*TO DO*. Return, word for word, the line containing "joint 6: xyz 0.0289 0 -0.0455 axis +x" and every line after it through the last line of the records below.

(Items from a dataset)
################
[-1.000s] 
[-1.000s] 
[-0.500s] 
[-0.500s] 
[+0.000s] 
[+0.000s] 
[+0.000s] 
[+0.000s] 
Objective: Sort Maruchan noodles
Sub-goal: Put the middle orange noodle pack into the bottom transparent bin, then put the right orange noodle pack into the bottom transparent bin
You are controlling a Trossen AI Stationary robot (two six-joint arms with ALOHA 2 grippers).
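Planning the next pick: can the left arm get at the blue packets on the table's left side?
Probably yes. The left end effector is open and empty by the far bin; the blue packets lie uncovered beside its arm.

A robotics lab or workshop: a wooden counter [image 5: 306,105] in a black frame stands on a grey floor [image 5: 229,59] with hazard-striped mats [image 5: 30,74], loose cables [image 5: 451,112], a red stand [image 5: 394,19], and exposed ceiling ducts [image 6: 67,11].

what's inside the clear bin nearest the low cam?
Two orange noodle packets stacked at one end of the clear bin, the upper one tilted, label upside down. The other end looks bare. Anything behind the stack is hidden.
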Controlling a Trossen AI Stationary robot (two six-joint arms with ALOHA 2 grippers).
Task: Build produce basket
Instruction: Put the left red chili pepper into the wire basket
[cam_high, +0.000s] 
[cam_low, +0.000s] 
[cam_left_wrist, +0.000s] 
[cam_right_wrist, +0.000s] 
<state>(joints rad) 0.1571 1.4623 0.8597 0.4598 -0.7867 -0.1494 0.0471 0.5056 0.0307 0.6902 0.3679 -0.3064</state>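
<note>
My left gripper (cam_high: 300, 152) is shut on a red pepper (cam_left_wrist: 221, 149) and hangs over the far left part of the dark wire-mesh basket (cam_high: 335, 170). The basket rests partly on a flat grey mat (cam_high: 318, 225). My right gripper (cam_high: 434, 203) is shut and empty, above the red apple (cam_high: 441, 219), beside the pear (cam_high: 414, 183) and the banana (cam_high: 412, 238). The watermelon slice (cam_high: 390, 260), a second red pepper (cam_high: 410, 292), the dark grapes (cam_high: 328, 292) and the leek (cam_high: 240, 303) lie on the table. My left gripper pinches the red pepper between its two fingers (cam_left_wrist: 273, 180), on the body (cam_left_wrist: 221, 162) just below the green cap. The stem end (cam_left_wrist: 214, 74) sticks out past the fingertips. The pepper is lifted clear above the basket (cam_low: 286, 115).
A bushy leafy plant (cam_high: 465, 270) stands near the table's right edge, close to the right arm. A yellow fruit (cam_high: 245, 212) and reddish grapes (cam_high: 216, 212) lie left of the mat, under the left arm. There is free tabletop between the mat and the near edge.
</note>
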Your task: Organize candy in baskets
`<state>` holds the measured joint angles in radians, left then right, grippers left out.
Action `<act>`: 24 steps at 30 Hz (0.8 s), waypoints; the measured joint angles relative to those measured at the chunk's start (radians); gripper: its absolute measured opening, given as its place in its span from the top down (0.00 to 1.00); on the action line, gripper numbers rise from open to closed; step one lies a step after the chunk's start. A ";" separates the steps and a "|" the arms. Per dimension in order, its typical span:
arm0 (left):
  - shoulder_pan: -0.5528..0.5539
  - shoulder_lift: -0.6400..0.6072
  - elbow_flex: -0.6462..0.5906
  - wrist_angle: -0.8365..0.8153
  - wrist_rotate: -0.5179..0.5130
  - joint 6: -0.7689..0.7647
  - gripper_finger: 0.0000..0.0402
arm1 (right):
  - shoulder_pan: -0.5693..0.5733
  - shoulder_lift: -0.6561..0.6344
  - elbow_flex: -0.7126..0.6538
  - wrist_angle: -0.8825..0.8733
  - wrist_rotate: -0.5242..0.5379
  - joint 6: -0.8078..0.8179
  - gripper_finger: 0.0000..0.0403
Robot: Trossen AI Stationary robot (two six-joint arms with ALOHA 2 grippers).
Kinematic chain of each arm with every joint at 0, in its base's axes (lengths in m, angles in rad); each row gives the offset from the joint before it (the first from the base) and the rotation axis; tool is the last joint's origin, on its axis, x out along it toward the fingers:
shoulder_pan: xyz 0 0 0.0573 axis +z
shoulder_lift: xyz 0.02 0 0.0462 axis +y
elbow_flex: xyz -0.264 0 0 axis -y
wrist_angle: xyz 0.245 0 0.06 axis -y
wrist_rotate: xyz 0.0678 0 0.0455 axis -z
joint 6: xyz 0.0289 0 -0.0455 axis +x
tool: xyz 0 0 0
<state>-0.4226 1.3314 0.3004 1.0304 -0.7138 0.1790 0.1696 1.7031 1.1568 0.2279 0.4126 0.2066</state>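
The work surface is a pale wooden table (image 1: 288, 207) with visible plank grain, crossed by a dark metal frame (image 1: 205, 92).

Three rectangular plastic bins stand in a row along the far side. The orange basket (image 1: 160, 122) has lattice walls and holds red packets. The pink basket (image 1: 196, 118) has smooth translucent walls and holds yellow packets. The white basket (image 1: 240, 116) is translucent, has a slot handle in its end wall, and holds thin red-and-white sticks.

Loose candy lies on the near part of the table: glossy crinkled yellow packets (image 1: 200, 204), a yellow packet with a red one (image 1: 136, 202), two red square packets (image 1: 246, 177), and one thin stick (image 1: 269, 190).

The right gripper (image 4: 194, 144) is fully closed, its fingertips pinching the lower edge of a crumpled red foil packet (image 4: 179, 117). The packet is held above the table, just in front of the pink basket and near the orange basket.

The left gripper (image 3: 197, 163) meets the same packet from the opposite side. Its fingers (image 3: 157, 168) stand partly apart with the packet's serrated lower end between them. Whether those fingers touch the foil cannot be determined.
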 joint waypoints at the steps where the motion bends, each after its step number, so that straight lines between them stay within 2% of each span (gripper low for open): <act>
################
*RESPONSE AREA*.
joint 6: xyz 0.0289 0 -0.0455 axis +x
tool: xyz 0 0 0
<state>-0.4226 1.3314 0.3004 1.0304 -0.7138 0.1790 0.1696 1.7031 1.1568 0.2279 0.4126 0.2066</state>
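The work surface is a pale wooden table (image 1: 288, 207) with visible plank grain, crossed by a dark metal frame (image 1: 205, 92).

Three rectangular plastic bins stand in a row along the far side. The orange basket (image 1: 160, 122) has lattice walls and holds red packets. The pink basket (image 1: 196, 118) has smooth translucent walls and holds yellow packets. The white basket (image 1: 240, 116) is translucent, has a slot handle in its end wall, and holds thin red-and-white sticks.

Loose candy lies on the near part of the table: glossy crinkled yellow packets (image 1: 200, 204), a yellow packet with a red one (image 1: 136, 202), two red square packets (image 1: 246, 177), and one thin stick (image 1: 269, 190).

The right gripper (image 4: 194, 144) is fully closed, its fingertips pinching the lower edge of a crumpled red foil packet (image 4: 179, 117). The packet is held above the table, just in front of the pink basket and near the orange basket.

The left gripper (image 3: 197, 163) meets the same packet from the opposite side. Its fingers (image 3: 157, 168) stand partly apart with the packet's serrated lower end between them. Whether those fingers touch the foil cannot be determined.
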 joint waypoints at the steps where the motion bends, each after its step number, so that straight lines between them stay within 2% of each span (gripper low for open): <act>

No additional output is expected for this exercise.